* [REQUIRED WORK]: Scan the material for the word "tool", then return every line where it appears.

***

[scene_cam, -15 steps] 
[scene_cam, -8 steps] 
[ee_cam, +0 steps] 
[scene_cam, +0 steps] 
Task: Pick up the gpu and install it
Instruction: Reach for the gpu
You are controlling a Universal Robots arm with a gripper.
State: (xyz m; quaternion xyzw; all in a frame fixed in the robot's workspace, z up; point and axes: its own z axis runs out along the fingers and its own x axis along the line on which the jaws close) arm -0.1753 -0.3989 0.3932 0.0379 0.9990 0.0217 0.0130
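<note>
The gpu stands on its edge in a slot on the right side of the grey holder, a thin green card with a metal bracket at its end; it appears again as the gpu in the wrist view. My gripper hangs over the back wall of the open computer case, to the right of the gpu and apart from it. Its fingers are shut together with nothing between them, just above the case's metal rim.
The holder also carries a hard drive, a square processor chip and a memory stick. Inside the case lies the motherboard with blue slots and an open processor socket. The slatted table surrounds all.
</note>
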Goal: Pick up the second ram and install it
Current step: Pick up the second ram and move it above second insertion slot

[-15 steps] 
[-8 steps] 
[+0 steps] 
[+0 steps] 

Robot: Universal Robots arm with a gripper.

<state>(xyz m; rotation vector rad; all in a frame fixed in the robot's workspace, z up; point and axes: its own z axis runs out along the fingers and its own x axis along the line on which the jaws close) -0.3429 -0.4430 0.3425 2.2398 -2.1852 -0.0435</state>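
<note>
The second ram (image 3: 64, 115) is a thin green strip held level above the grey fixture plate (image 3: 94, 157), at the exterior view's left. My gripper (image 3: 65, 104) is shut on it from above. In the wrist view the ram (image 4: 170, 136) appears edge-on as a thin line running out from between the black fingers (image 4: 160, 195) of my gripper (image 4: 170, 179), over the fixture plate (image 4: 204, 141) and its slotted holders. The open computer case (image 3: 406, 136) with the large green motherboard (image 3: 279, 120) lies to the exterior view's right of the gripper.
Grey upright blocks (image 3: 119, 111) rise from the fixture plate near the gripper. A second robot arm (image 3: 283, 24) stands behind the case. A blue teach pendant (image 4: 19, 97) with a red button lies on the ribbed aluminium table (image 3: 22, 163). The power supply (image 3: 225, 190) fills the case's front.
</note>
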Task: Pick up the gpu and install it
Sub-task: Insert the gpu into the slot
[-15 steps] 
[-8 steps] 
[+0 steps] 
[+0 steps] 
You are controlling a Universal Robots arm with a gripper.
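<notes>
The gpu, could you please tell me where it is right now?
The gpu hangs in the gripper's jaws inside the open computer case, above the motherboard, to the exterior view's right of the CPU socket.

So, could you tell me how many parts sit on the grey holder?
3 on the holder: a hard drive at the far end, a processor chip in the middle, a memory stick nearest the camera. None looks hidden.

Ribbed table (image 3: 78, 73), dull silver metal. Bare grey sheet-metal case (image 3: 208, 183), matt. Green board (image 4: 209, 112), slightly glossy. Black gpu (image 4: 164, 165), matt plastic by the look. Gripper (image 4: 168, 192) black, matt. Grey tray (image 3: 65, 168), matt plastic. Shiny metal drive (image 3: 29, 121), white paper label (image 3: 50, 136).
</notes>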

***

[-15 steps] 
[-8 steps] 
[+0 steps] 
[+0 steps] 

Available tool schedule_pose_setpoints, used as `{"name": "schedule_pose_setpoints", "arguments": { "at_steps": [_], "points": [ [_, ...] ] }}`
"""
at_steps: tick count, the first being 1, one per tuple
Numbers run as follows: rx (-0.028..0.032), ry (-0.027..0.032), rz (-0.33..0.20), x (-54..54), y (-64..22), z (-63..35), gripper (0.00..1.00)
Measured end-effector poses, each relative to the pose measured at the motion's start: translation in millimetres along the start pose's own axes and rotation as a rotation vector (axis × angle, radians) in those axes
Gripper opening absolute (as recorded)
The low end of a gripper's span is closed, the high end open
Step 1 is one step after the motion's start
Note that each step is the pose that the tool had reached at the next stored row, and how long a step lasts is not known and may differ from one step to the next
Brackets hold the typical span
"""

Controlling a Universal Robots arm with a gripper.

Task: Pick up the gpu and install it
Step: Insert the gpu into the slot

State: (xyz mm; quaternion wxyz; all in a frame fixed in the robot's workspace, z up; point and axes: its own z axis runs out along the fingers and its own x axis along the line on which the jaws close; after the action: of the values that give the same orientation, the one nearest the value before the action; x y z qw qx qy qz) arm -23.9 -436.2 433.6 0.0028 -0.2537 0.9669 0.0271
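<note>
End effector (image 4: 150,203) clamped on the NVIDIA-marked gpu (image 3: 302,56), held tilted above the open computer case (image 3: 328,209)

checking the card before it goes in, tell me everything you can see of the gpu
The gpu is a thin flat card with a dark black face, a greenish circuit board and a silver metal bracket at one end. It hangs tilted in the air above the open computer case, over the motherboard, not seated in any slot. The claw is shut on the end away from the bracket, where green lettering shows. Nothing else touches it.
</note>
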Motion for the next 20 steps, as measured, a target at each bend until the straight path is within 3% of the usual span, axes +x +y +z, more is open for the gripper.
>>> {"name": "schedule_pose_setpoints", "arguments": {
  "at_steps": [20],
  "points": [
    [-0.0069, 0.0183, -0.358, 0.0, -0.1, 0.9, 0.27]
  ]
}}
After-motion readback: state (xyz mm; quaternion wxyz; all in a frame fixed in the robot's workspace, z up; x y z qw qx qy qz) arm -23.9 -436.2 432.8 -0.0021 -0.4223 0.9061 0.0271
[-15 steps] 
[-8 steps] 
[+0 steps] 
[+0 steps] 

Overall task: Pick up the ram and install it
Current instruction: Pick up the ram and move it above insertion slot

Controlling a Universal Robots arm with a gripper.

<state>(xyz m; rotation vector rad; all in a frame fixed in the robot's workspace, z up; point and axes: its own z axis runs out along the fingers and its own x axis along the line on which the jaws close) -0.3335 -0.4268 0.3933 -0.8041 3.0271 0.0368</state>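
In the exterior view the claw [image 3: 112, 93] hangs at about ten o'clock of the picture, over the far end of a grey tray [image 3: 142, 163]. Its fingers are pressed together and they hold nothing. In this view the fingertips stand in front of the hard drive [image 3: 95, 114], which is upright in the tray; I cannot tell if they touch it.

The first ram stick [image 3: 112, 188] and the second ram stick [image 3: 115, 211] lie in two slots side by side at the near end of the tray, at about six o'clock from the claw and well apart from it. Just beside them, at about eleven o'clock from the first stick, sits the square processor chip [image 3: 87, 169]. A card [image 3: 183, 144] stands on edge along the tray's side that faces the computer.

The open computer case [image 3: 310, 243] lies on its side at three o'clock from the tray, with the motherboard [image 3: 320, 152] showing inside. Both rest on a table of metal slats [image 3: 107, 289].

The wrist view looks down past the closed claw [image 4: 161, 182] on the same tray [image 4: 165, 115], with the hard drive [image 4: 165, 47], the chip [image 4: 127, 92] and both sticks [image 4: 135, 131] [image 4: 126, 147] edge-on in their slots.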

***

* [REPLY]:
Available tool schedule_pose_setpoints, used as `{"name": "schedule_pose_setpoints", "arguments": { "at_steps": [_], "points": [ [_, ...] ] }}`
Note that each step is the pose that the tool had reached at the next stored row, and how long a step lasts is not known and may differ from one step to the next

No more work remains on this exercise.